## Source data
::::::
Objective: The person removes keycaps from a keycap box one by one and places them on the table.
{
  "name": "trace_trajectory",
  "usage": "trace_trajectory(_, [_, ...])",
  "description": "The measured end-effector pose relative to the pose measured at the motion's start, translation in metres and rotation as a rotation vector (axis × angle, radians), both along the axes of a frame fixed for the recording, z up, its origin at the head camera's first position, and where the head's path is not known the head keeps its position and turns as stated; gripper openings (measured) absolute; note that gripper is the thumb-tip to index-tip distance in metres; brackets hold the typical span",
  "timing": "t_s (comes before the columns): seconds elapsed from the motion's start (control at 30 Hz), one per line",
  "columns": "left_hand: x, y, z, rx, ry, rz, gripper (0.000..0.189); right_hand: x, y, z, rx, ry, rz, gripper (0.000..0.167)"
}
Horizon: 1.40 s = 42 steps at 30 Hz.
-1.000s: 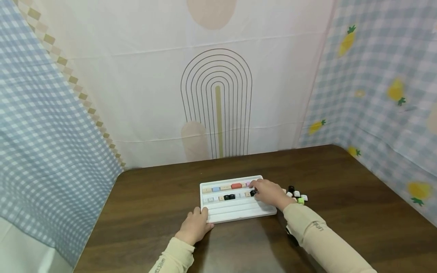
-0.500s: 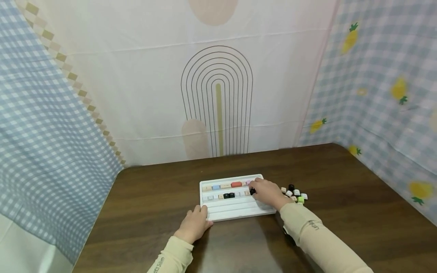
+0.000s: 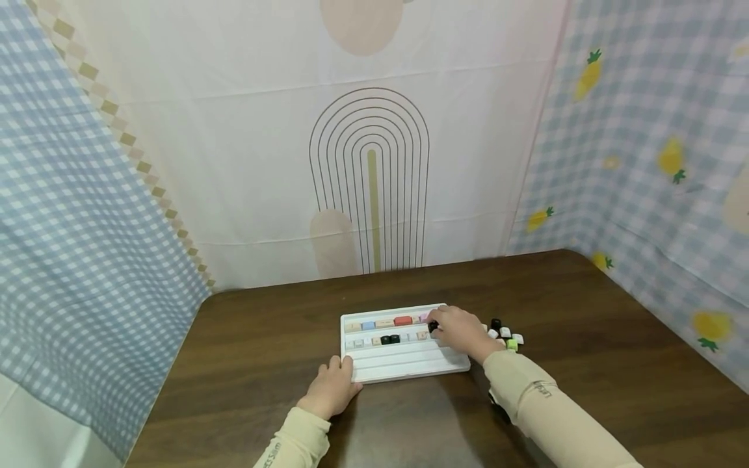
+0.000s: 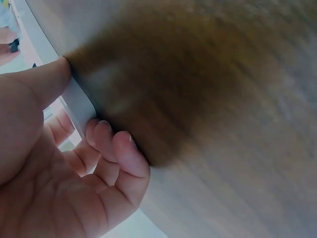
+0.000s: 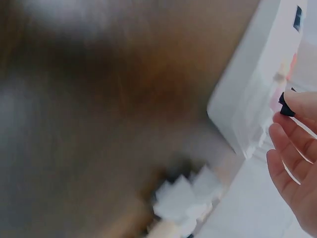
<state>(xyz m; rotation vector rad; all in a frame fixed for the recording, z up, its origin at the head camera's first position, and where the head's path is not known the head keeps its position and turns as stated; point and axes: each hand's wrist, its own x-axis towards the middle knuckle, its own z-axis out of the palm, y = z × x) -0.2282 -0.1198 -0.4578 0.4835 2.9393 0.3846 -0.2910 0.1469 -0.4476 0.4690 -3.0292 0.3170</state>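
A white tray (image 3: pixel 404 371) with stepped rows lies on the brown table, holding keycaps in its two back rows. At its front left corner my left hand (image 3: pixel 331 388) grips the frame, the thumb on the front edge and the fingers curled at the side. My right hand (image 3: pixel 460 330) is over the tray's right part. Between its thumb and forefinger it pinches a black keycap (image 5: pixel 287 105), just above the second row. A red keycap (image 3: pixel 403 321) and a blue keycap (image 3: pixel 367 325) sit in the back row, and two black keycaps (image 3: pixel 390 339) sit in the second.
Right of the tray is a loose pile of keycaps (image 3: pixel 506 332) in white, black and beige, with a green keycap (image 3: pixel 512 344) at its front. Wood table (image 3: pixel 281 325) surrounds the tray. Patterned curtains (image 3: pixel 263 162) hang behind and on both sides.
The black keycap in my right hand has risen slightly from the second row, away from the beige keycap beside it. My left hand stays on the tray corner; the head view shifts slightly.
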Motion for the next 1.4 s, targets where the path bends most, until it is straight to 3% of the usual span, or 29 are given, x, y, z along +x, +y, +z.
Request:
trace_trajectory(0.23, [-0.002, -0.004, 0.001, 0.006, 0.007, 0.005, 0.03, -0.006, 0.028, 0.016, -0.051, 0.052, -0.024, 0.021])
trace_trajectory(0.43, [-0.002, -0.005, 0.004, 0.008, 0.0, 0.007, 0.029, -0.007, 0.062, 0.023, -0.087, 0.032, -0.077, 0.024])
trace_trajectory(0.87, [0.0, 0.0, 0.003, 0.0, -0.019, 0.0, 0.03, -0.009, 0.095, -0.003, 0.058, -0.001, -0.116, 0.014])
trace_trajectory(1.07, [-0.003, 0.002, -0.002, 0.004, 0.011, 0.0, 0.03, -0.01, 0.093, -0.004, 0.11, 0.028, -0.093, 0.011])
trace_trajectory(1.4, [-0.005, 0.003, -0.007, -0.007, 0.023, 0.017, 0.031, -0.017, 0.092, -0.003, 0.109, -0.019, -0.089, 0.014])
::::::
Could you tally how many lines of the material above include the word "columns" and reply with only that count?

## Completed exercise
2